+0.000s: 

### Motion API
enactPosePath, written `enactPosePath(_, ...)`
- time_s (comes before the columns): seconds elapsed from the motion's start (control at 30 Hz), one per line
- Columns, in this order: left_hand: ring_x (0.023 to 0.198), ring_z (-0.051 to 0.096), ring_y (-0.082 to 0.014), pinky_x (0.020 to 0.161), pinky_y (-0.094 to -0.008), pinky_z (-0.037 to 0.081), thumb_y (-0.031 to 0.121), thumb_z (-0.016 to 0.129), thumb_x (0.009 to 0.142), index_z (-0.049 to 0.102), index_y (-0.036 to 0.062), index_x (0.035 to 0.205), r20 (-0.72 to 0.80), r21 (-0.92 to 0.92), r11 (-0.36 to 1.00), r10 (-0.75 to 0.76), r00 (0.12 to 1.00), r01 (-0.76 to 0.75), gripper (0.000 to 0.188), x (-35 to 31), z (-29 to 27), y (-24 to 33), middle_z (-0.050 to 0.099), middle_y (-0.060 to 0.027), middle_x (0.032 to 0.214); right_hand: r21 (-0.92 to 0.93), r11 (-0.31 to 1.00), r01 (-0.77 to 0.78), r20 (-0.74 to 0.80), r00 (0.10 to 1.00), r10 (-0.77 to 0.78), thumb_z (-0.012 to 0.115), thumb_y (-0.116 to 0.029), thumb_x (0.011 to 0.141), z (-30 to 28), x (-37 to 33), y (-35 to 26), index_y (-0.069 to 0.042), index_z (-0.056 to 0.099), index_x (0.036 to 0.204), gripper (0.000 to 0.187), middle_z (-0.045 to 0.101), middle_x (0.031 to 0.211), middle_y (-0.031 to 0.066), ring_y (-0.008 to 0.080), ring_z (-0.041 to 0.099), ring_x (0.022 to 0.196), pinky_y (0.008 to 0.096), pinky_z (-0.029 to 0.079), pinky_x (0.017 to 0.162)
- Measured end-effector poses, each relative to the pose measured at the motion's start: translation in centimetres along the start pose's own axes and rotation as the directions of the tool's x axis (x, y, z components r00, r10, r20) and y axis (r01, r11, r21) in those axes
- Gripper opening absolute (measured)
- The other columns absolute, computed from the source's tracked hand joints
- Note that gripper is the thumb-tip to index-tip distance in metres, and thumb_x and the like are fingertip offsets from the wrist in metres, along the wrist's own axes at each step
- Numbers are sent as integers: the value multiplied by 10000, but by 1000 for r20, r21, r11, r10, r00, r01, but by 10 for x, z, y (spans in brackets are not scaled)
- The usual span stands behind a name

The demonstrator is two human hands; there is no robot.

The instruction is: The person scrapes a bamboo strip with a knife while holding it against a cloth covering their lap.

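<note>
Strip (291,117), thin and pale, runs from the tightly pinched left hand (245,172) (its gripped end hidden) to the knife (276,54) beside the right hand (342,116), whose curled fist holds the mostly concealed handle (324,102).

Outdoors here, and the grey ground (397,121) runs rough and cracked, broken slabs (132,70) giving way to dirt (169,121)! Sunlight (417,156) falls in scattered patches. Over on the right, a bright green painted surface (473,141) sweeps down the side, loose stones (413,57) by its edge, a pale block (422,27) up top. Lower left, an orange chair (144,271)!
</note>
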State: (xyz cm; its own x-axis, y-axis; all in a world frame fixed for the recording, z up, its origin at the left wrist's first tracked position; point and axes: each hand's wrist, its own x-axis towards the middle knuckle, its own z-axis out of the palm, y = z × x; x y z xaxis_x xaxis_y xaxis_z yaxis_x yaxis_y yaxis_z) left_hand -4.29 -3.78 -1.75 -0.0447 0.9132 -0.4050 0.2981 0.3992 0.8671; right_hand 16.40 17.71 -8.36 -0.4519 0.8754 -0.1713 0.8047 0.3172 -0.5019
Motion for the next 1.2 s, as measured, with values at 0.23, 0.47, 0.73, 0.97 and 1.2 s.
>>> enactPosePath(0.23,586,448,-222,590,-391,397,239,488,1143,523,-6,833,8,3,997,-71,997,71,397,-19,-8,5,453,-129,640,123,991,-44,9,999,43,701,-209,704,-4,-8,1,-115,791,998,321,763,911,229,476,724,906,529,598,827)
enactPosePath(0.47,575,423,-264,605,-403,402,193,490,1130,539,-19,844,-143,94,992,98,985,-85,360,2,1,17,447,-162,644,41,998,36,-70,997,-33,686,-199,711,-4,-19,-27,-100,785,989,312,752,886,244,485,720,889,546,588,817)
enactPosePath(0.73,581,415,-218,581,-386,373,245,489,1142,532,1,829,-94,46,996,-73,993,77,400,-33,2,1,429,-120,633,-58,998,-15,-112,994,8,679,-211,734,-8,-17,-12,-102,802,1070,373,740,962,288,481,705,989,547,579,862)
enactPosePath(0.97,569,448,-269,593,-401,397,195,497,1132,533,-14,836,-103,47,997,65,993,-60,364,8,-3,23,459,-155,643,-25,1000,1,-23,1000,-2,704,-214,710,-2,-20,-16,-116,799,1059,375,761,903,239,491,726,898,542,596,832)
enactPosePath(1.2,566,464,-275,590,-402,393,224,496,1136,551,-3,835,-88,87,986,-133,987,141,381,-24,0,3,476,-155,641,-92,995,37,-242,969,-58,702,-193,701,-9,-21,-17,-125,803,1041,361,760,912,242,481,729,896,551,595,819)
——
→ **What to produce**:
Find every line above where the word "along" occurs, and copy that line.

→ **Result of the task**:
- Measured end-effector poses, each relative to the pose measured at the motion's start: translation in centimetres along the start pose's own axes and rotation as the directions of the tool's x axis (x, y, z components r00, r10, r20) and y axis (r01, r11, r21) in those axes
- Note that gripper is the thumb-tip to index-tip distance in metres, and thumb_x and the like are fingertip offsets from the wrist in metres, along the wrist's own axes at each step

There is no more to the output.